It may be a trivial question but what would be a best way to know if resequencing of a transcriptomic library at a higher depth will generate extra results. Let's assume I have a library that was sequenced at a depth of 5 million reads. The number of alignment with non-unique start sites (PCR duplicates) is around ~40%. Now I want to know if resequencing the same library at a depth of 20 million reads will add new results to the already existing ones that I generated from the run containing 5 million reads. I wish to know is it worth to pay an extra money if it doesn't add any new information in the results. I can perform the following comparative analyses after running the same library at a depth of 10 million reads. The analyses would compare the following results from the two runs:
1) Compare the number of expressed genes (>10 RPKM) in sample with 5 million reads and 10 million reads. If I find a substantial increase in the number of expressed genes, then running the library at a higher depth will make sense. Similarly, I can also look at the number of deferentially expressed genes between condition 1 and 2 in Sample with 5 million reads and Sample with 10 million reads.

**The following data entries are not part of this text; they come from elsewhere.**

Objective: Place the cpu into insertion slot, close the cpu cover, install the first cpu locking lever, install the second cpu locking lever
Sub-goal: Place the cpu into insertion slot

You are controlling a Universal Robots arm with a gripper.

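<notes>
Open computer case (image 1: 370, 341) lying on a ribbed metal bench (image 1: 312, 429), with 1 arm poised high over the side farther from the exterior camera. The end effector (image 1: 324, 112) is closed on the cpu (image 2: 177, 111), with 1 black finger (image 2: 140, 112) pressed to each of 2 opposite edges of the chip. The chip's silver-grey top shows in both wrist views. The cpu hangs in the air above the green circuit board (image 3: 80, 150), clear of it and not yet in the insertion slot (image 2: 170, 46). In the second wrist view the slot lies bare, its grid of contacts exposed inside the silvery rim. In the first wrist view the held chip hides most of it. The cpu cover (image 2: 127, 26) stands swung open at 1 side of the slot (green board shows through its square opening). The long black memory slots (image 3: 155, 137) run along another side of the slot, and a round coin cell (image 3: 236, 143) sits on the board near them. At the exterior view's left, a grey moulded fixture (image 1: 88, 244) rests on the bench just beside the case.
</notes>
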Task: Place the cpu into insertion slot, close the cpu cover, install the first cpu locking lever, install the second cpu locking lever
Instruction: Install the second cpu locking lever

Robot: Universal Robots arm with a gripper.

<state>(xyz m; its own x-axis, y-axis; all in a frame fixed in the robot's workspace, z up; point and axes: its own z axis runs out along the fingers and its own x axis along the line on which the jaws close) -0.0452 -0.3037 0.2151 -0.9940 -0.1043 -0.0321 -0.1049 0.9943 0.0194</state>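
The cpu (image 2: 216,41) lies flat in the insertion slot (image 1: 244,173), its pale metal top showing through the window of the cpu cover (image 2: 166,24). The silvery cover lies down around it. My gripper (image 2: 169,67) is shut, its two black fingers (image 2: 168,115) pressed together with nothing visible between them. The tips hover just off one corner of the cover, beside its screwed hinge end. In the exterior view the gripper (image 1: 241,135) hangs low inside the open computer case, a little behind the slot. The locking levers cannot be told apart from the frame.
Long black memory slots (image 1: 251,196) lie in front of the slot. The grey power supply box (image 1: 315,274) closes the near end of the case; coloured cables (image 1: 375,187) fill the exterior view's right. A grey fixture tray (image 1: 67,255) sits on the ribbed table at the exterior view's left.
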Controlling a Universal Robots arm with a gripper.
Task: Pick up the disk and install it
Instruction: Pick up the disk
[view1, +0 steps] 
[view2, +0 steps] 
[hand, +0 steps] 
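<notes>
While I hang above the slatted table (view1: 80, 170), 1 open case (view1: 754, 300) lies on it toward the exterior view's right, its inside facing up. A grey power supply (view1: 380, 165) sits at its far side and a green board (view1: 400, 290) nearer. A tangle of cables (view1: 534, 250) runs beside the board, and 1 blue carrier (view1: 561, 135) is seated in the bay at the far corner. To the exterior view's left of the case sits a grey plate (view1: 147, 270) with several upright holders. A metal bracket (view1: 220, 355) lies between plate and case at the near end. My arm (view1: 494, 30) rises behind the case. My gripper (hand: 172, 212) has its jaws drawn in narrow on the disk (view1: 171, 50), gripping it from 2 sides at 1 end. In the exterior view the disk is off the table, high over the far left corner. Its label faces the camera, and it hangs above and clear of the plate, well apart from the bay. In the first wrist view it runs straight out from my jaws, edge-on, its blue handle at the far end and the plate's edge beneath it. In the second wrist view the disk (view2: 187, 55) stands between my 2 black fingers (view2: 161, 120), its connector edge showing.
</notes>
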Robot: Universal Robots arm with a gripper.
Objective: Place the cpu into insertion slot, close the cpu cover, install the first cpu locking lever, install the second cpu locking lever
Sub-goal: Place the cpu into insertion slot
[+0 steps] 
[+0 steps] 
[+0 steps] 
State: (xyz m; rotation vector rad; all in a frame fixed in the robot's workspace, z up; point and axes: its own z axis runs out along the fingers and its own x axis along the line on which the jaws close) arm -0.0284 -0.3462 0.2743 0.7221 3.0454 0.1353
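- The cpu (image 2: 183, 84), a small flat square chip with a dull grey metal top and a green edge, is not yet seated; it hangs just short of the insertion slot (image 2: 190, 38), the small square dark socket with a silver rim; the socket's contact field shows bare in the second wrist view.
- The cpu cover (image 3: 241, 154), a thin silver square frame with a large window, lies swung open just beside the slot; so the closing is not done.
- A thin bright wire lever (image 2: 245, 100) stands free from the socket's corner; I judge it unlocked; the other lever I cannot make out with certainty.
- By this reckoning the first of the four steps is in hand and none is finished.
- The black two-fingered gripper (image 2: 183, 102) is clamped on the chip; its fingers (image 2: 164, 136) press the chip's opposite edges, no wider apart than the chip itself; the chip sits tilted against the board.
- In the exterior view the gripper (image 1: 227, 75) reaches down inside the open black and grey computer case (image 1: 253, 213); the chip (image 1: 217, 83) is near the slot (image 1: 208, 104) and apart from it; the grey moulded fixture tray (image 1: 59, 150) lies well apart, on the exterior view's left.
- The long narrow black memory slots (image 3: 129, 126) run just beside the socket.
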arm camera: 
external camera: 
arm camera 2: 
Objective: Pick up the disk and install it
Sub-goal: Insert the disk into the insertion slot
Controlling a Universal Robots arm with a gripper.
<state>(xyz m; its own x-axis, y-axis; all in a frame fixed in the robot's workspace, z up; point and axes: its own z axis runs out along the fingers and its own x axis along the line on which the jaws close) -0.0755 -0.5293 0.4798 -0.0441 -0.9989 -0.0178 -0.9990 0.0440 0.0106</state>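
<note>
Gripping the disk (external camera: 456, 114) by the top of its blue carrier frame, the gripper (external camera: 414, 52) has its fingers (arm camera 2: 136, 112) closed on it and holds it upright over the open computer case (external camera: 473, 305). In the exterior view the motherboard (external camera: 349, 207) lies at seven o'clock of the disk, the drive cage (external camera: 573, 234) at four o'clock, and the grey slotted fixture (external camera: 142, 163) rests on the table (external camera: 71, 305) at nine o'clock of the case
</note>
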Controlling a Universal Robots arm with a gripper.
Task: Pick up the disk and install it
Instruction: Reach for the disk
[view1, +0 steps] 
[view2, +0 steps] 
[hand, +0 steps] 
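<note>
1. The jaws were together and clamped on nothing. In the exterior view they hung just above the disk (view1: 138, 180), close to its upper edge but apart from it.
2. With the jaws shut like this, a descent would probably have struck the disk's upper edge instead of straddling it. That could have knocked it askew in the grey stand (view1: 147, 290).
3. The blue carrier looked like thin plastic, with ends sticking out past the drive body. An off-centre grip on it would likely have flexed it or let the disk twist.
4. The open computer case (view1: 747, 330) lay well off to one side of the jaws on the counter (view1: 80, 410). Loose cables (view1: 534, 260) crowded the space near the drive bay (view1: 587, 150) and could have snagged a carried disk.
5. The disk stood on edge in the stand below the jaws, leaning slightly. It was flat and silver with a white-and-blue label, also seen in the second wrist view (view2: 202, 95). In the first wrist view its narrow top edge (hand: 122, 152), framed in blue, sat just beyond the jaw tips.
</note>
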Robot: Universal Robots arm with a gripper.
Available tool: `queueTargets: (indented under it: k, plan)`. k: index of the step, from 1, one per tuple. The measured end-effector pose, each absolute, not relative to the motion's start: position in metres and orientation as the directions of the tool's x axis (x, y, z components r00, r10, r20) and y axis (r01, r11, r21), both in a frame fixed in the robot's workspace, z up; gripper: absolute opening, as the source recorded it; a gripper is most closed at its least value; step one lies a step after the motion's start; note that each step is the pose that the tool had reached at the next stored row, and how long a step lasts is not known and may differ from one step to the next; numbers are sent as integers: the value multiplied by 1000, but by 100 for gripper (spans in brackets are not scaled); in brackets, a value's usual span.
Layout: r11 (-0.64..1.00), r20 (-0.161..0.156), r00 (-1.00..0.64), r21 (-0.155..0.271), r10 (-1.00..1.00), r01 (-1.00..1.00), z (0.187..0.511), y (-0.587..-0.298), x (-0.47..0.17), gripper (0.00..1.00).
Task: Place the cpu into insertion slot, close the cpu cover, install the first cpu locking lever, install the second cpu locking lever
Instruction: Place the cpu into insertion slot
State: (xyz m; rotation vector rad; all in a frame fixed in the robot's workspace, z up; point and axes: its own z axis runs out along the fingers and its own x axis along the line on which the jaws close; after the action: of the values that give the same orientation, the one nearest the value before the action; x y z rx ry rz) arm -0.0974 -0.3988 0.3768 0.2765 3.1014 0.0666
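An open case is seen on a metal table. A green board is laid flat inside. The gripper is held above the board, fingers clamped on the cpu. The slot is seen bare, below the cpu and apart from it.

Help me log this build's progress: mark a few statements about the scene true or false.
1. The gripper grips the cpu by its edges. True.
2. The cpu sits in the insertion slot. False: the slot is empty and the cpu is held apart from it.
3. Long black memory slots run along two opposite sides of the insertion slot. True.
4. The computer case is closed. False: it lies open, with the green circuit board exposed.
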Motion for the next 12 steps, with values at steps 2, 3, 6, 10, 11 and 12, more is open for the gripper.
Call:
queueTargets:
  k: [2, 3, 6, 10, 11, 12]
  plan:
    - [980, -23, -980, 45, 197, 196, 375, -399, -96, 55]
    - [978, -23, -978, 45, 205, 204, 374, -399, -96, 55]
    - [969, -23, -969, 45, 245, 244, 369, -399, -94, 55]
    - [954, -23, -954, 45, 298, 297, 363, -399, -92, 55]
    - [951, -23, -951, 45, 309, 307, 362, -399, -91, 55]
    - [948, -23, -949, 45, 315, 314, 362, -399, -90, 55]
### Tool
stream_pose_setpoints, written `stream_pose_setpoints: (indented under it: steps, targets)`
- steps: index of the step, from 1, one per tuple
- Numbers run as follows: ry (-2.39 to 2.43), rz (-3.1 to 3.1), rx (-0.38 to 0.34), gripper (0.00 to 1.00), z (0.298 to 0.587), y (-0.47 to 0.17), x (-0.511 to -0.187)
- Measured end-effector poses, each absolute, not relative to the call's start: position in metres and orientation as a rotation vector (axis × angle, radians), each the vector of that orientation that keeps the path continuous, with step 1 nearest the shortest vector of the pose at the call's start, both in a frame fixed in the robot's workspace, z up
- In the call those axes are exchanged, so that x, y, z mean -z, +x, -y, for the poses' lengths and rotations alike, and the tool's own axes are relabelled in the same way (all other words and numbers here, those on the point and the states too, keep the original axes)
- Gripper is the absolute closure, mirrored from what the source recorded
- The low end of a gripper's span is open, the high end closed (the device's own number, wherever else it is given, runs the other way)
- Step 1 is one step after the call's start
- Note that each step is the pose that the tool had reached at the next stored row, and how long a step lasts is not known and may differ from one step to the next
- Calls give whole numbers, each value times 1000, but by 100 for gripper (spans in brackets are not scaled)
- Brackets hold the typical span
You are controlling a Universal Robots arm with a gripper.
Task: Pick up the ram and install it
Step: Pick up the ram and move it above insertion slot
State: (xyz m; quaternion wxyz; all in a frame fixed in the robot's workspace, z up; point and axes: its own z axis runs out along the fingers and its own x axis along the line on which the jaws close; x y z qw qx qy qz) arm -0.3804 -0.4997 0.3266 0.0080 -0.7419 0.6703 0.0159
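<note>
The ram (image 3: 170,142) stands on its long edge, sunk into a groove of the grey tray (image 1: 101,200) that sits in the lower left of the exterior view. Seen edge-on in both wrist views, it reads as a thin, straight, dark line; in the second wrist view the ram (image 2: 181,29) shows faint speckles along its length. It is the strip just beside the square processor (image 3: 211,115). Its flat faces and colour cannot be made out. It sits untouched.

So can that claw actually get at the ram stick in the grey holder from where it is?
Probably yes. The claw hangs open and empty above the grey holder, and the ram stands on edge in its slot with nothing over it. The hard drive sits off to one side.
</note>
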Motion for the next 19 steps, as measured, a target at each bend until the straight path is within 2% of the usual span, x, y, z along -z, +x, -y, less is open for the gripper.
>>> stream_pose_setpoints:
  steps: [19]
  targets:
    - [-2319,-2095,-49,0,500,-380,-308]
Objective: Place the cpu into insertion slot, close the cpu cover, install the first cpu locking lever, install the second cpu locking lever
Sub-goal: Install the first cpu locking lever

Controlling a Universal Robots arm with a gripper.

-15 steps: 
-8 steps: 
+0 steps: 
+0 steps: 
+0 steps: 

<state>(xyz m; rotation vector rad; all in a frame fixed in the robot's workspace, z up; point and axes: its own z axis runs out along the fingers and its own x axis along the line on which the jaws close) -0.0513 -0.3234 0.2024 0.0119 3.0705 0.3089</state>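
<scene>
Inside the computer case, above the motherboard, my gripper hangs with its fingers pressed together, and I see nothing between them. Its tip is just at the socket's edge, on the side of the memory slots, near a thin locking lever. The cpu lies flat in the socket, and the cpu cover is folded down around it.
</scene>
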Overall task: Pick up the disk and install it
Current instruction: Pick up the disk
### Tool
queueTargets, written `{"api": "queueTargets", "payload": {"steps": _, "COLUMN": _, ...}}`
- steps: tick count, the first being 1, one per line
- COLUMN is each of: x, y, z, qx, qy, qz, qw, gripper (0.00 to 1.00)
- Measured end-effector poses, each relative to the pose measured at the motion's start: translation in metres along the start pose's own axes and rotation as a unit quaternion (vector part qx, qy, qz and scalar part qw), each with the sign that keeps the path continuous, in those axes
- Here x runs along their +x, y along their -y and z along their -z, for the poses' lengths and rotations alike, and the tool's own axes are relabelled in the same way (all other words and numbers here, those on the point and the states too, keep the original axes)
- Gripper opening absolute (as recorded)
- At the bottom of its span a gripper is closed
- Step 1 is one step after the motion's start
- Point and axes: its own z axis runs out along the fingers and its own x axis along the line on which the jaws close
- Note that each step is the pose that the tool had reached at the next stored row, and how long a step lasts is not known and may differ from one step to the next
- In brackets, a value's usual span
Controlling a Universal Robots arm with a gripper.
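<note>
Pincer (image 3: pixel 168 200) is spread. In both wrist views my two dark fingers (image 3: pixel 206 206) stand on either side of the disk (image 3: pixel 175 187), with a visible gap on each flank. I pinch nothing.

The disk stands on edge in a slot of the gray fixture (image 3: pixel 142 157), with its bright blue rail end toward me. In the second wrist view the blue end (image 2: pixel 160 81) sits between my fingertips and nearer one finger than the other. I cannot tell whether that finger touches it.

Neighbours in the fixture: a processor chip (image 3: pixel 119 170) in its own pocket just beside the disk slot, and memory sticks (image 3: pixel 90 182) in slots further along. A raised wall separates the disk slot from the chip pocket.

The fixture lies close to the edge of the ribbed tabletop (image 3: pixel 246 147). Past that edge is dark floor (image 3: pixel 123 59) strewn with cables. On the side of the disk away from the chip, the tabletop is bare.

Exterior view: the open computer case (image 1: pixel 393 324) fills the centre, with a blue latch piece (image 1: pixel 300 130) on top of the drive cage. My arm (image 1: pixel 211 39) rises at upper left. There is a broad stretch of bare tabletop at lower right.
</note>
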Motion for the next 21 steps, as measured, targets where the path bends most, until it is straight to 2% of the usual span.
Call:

2) Similar analysis as above but for spliced junctions. If I can find substantial increase in number of reads aligning on exon-exon junctions that may be useful.
3) I can combine the two runs and check if the rate of PCR duplicates stays the same (~40%) and doesn't shoot up dramatically, then I may be adding newer reads.
Feel free to comment or add your suggestions. Also, if there are some good reviews about the same somewhere, please post them here.